■ Work instruction:
Retype exactly the lines that run from the start of the data to the line holding "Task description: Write", including both, and only those.
** Opening Information given block **
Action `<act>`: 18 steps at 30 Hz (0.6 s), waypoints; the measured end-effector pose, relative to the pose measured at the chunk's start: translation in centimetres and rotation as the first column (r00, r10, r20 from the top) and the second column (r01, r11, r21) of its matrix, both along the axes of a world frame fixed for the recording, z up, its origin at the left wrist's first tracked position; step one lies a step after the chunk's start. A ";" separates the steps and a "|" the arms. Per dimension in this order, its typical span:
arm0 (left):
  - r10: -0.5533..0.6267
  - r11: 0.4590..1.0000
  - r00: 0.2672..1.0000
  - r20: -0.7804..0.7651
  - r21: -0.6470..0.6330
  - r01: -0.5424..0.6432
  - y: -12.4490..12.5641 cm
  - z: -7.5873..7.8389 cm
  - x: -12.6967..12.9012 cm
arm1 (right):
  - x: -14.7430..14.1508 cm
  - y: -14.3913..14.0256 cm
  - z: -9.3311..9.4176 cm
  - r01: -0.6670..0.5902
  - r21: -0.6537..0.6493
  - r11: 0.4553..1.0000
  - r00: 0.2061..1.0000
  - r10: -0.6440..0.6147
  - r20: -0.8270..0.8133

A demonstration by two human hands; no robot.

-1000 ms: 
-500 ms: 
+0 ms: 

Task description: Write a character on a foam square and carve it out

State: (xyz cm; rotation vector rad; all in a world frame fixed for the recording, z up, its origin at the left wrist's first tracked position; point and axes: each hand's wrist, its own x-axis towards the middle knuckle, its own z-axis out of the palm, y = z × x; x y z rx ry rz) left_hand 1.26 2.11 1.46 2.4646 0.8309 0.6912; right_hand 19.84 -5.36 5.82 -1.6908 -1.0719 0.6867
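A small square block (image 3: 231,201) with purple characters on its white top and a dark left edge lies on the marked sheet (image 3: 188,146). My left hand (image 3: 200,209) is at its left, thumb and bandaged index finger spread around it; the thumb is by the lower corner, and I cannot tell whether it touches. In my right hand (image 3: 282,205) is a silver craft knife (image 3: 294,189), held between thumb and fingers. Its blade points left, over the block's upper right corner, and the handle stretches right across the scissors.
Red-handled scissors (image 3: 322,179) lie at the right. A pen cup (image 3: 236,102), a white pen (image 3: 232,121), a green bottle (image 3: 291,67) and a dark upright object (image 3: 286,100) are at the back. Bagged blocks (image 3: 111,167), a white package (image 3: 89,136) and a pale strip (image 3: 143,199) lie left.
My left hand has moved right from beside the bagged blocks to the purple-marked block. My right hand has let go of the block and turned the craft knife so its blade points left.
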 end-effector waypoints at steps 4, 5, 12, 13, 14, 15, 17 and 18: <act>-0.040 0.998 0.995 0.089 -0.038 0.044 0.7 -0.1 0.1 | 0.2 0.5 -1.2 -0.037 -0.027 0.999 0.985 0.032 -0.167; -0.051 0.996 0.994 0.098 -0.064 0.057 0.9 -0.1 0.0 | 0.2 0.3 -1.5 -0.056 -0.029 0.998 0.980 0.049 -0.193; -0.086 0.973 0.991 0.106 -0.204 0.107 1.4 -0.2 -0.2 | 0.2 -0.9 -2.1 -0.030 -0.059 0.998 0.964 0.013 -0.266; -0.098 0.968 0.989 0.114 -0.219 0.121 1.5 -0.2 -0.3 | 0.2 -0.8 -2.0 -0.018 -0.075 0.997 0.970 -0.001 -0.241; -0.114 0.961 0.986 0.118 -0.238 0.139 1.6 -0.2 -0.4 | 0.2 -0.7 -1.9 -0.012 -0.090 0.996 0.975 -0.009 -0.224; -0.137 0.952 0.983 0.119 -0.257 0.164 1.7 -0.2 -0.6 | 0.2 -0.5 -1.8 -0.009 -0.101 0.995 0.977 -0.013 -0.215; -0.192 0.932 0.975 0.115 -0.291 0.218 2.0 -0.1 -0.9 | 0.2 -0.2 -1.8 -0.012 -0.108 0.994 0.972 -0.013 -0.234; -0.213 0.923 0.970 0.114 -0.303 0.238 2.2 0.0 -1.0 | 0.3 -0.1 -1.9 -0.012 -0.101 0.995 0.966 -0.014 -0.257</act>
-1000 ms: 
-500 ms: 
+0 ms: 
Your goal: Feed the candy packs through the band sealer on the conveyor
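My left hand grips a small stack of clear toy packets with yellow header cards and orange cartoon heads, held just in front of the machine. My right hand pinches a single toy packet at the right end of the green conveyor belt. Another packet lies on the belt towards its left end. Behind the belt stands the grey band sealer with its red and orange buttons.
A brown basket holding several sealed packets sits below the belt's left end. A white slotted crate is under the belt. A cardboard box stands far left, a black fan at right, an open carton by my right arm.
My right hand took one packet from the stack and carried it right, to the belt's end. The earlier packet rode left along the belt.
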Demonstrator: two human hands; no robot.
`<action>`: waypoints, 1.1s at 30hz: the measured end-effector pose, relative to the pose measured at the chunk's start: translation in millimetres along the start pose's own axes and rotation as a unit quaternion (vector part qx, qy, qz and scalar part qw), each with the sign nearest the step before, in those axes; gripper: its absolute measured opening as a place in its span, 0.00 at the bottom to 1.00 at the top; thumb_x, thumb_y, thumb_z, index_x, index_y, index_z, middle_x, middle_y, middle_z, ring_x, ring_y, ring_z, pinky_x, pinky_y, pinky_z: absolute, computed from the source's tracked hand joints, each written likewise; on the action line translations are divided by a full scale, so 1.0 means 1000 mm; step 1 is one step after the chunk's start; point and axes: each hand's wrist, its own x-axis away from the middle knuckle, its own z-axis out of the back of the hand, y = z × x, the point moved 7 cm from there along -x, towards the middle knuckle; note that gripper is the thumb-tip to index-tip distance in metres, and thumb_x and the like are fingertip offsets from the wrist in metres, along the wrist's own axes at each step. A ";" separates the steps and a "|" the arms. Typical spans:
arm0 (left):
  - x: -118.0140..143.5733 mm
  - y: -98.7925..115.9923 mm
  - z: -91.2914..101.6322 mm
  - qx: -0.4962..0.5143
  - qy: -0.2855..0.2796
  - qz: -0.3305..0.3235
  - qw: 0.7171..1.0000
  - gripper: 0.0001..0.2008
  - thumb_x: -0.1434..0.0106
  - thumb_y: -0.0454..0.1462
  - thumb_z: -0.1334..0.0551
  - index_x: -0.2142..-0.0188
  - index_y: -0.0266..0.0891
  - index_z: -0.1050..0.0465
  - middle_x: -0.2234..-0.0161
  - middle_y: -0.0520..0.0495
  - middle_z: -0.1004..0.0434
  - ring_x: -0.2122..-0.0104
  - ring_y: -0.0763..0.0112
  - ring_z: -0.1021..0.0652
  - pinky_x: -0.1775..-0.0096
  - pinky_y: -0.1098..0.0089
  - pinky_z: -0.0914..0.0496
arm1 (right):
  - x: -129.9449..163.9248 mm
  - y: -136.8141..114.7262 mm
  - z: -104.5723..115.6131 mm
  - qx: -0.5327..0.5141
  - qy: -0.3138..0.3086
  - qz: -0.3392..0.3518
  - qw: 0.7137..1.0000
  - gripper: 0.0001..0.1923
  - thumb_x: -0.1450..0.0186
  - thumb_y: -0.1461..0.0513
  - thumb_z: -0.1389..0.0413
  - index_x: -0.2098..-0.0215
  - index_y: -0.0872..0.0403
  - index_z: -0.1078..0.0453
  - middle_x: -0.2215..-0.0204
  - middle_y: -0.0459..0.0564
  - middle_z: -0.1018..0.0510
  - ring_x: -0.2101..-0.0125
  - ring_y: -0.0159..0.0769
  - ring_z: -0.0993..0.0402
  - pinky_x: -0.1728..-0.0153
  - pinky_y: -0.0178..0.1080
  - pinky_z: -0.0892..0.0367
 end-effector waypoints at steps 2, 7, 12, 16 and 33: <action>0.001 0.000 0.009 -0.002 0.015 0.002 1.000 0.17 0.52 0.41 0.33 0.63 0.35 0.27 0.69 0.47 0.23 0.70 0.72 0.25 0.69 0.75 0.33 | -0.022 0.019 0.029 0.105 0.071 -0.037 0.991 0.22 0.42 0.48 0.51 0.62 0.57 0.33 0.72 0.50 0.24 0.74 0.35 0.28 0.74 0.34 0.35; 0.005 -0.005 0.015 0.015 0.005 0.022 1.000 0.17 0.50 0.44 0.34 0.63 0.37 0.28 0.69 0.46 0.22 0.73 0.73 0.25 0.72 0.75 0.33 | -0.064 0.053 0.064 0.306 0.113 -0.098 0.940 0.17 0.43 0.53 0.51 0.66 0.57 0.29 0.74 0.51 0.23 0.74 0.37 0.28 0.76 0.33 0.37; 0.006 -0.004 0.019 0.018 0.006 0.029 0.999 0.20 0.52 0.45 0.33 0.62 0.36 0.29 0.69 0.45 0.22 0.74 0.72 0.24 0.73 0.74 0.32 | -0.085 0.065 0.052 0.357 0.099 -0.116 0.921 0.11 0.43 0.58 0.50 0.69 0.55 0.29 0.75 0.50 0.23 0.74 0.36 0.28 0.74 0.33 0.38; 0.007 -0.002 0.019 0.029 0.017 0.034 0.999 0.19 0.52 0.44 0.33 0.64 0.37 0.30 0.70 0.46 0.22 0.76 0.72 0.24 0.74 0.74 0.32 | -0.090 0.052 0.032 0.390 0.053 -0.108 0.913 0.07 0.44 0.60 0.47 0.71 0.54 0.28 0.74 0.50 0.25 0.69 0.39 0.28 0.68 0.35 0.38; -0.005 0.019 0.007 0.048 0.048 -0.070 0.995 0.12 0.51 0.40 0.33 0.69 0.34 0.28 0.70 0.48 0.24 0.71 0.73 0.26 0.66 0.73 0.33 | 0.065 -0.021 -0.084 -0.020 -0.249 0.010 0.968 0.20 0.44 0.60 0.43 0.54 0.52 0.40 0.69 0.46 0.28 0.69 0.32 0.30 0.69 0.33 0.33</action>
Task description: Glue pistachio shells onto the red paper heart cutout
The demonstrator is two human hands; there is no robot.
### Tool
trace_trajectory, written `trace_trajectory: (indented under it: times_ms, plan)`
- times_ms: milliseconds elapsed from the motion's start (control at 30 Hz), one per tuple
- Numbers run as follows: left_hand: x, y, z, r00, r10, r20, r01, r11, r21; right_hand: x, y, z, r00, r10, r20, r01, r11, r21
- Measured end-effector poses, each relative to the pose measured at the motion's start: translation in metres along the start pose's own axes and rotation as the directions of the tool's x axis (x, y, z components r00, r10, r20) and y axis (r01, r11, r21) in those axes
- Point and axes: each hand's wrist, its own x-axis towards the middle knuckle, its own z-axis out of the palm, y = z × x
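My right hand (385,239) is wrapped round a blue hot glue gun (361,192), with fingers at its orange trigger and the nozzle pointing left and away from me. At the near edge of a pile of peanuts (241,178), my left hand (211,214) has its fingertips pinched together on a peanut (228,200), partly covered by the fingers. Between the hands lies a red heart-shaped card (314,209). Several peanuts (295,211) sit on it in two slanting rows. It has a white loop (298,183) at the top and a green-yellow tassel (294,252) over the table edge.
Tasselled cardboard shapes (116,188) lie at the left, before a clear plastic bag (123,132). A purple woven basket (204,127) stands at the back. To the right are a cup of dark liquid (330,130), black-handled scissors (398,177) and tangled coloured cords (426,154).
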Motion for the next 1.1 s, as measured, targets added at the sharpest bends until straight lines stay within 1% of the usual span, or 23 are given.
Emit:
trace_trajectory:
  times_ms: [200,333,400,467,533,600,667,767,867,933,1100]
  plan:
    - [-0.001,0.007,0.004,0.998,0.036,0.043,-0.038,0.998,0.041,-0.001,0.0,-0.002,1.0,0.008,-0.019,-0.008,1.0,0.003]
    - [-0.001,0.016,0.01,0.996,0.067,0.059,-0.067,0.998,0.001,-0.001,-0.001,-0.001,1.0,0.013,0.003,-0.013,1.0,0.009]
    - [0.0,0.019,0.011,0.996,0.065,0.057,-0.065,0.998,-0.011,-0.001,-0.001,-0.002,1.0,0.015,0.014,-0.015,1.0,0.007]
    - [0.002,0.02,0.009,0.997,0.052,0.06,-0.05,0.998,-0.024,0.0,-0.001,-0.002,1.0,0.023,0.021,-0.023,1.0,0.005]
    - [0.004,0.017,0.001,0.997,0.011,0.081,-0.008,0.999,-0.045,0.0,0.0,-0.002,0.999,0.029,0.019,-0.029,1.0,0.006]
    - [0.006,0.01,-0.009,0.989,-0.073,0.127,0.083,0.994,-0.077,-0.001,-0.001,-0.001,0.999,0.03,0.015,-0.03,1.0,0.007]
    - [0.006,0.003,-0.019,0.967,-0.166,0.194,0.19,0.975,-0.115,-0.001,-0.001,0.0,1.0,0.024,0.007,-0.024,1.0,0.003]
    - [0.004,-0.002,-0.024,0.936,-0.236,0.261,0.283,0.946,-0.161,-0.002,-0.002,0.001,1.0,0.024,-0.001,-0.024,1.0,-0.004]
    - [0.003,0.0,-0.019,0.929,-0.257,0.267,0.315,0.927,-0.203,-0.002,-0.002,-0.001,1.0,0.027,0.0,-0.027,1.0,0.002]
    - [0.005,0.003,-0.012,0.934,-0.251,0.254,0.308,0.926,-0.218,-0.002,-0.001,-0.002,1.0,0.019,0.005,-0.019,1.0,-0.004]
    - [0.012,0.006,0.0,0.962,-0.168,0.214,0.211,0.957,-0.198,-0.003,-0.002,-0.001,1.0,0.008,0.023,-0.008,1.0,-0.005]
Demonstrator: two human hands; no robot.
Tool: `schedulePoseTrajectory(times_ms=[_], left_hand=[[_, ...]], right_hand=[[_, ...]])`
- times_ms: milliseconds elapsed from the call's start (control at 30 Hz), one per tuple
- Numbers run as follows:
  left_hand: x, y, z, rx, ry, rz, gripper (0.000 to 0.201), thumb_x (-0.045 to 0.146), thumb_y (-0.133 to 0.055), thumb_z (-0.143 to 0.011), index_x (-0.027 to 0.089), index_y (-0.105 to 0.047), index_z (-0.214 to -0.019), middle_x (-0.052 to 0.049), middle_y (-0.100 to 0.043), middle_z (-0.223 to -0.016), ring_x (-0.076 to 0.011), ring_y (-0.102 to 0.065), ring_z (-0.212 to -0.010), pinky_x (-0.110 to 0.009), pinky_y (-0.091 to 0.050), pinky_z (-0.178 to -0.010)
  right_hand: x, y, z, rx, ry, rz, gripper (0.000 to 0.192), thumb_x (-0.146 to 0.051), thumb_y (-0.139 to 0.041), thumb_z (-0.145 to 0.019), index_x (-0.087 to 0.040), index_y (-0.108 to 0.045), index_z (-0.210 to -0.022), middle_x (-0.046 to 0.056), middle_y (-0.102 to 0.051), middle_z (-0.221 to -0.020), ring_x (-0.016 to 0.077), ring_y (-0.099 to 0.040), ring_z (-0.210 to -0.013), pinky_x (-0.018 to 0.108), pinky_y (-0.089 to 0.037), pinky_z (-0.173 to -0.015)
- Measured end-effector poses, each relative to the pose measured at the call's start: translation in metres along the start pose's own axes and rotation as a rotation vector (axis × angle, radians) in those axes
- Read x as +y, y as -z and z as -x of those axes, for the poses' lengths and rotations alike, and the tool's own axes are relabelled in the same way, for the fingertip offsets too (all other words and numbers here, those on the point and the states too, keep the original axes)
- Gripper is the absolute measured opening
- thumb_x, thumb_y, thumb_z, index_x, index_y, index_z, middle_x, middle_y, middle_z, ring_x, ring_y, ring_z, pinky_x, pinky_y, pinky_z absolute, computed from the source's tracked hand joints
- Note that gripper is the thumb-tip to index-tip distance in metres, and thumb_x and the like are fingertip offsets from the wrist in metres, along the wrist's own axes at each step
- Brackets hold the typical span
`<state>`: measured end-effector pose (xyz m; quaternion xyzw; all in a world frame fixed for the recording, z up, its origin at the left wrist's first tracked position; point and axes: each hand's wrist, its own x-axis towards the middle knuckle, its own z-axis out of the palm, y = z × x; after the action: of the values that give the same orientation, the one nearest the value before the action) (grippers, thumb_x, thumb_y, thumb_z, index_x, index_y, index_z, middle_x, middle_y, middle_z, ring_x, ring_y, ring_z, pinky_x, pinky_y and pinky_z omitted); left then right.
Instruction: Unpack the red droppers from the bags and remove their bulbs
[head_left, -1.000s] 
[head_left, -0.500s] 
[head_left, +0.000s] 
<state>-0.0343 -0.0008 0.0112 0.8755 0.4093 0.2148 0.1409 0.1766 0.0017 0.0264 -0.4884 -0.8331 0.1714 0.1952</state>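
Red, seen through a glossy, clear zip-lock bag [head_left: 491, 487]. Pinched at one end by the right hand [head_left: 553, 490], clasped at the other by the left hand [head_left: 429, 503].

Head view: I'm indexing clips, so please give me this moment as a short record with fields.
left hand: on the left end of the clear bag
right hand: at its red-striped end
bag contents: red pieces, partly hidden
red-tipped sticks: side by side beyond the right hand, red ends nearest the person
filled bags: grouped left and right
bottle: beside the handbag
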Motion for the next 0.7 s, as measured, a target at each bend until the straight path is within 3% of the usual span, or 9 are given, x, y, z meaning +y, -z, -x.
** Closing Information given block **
■ Result of the exercise:
Action `<act>`: 18 steps at 30 Hz (0.6 s), waypoints; the measured end-effector pose, relative to the pose measured at the chunk's start: translation in centimetres and rotation as the first column (r00, r10, r20 from the top) and the second column (r01, r11, r21) of its matrix, both along the axes of a world frame fixed for the recording, z up, its origin at the left wrist's first tracked position; step one lies a step after the chunk's start. A ";" separates the steps and a "|" the arms. Per dimension in this order, its typical span:
arm0 (left):
  - r10: -0.5533..0.6267
  - r11: 0.4590..1.0000
  - r00: 0.2672..1.0000
  - r20: -0.7804..0.7651
  - r21: -0.6470..0.6330
  - r01: -0.5424..0.6432
  - y: -12.4490..12.5641 cm
  - z: -7.5873..7.8389 cm
  - x: -12.6967..12.9012 cm
arm1 (right):
  - x: -14.7430..14.1508 cm
  - y: -14.3913..14.0256 cm
  - z: -9.3311..9.4176 cm
  - r01: -0.6670..0.5902
  - r21: -0.6537..0.6493
  - r11: 0.4553..1.0000
  - r00: 0.2061..1.0000
  - r10: -0.6440..0.6147
  - r20: -0.8270..0.8133

A demonstration by two human hands; no robot.

-1000 ms: 
-500 ms: 
+0 ms: 

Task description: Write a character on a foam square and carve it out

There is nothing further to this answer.